Erfolgsmessung im Marketing - Folge 1: Wie es sein sollte

Marketing-Budgets gehören finanzwirtschaftlich gesehen zu den Investitionsmitteln. Dies ergibt sich aus der Begriffsdefinition:

Investitionen sind Maßnahmen, durch die Auszahlungen und Einzahlungen bewirkt werden, die nicht alle im gleichen Zeitraum auftreten. Am Anfang stehen im Normalfall Auszahlungen (zum Beispiel für Maschinen oder eine Werbekampagne). Diese Auszahlungen führen später zu Einzahlungen.
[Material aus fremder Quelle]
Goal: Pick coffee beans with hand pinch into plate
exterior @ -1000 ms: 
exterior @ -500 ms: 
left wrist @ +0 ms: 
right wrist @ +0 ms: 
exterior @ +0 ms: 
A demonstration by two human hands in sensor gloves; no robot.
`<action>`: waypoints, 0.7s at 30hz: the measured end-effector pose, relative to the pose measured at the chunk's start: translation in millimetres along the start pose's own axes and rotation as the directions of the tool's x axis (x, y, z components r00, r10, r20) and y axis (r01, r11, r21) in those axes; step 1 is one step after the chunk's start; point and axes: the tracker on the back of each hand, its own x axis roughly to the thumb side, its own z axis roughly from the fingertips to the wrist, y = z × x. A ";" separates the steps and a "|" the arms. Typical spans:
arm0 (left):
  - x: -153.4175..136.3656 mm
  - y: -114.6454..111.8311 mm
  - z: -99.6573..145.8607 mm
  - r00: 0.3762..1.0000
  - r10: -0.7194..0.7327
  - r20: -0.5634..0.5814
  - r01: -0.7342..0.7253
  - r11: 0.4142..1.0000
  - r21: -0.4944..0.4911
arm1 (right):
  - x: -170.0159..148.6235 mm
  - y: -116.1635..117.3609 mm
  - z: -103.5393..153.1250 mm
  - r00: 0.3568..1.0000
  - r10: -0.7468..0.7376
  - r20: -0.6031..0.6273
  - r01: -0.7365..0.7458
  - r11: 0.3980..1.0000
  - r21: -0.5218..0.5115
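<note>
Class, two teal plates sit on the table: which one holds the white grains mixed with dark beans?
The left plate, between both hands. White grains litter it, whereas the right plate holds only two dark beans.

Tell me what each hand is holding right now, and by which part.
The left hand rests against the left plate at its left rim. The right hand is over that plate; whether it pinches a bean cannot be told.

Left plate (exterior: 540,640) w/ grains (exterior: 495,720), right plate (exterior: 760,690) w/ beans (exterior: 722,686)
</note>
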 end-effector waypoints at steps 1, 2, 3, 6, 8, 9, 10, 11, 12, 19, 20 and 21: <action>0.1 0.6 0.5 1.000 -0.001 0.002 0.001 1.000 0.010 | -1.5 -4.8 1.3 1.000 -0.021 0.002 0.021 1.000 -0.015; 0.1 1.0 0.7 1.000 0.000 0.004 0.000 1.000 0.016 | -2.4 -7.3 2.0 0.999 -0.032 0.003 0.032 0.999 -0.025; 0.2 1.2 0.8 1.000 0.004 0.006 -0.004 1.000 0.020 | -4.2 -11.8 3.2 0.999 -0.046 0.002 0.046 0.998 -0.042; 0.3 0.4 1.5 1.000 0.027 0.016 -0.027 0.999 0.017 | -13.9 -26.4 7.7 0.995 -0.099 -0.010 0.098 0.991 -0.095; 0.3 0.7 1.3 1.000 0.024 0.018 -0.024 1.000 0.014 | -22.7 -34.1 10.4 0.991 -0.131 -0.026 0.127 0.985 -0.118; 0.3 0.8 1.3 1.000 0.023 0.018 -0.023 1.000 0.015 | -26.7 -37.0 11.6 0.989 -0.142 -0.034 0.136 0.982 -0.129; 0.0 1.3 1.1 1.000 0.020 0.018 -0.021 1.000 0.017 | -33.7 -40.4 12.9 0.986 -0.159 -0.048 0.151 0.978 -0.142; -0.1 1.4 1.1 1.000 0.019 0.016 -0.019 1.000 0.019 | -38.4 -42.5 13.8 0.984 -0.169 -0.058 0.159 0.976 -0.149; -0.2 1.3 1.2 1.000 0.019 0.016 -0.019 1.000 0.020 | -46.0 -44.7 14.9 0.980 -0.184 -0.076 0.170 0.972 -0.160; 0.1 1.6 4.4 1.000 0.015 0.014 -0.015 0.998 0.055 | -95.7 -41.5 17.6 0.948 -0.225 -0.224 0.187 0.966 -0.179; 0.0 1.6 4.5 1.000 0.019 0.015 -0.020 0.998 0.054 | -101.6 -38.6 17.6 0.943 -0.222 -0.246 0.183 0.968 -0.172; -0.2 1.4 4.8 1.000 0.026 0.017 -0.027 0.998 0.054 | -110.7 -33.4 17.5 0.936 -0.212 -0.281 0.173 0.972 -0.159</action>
Ein gewinnorientiertes Unternehmen sollte das Marketing demnach - ebenso wie andere Arten von Investitionen - unter Rentabilitätsgesichtspunkten betrachten, im Idealfall sowohl vorausschauend als auch zurückblickend.

Bei einer vorausschauenden Erfolgsmessung bewerten Sie Projekte auf Basis von prognostizierten Daten. Sie wollen zum Beispiel abschätzen, ob sich ein bestimmtes Vorhaben für Sie lohnen würde oder welches von mehreren infrage kommenden Projekten den Vorzug verdient.

Bei einer zurückblickenden Erfolgsmessung bewerten Sie Projekte auf Basis von historischen Daten. Sie wollen zum Beispiel ein bereits abgeschlossenes Projekt bewerten oder prüfen, ob ein laufendes Projekt Ihre Erwartungen erfüllt.

Beide Formen der Erfolgsmessung hängen eng miteinander zusammen, weil Sie für Prognosen verwertbare Anhaltspunkte oder Erfahrungswerte brauchen, die Sie vor allem aus historischen Daten erhalten. Eine vorausschauende Erfolgsmessung kann demnach ausgeschlossen sein, wenn Sie etwas völlig Neues ausprobieren.

Zum Marketing gehört auch Experimentieren. Die Erfolgsmessung ändert daran nichts.

Für eine systematische Erfolgsmessung sprechen drei Gründe:

  • Sie merken, welche Werbemaßnahmen am rentabelsten sind, welche relativ wenig bringen und welche Verluste produzieren. Auf diese Weise erfahren Sie, was gut funktioniert und was entweder verbessert oder hinterfragt werden sollte.
  • Sie können die Größe von Marketing-Budgets nach wirtschaftlichen Gesichtspunkten bestimmen: Alles was mehr als die geforderte Mindestrendite erwarten lässt, sollte finanziert werden, alles andere nur, wenn es hierfür nachvollziehbare Gründe gibt.
  • Sie gewinnen Anhaltspunkte für die Feinabstimmung von Marketing-Instrumenten. Sie können zum Beispiel eine Werbekampagne variieren, um herauszufinden, ob sich der Erfolg auf diese Weise vergrößern lässt.

Die Erfolgsmessung wird im Marketing häufig unterlassen, was zahlreiche Studien aus Europa und den USA belegen. Als Grund wird neben Zweifeln an der Machbarkeit unter anderem die Befürchtung genannt, eine umfassende Erfolgsmessung könne Budgetkürzungen zur Folge haben.

Richtig ist das Gegenteil:

In vielen Unternehmen wird das Marketing in erster Linie als Kostenfaktor gesehen. Dies läuft darauf hinaus, die Erlöswirkungen zu vernachlässigen und daher Geld zu verschwenden, zum Beispiel weil die für das Marketing vorgesehenen Mittel nach dem Gießkannenprinzip verteilt werden oder weil grundsätzlich das Billige den Vorzug erhält.

Eine systematische Erfolgsmessung eröffnet dagegen die Möglichkeit, die für das Marketing vorgesehenen Mittel dort zu konzentrieren, wo sie voraussichtlich am meisten zum Erfolg des Unternehmens beitragen.

Eine systematische Erfolgsmessung schützt zugleich vor Budgetkürzungen, weil es in der Regel unsinnig wäre, gewinnträchtige Marketing-Aktivitäten zurückzufahren.

Für Marketingverantwortliche ist eine systematische Erfolgsmessung somit vorteilhaft.

Meine durch diesen Beitrag eröffnete Serie "Erfolgsmessung im Marketing" soll hierzu Anregungen bieten.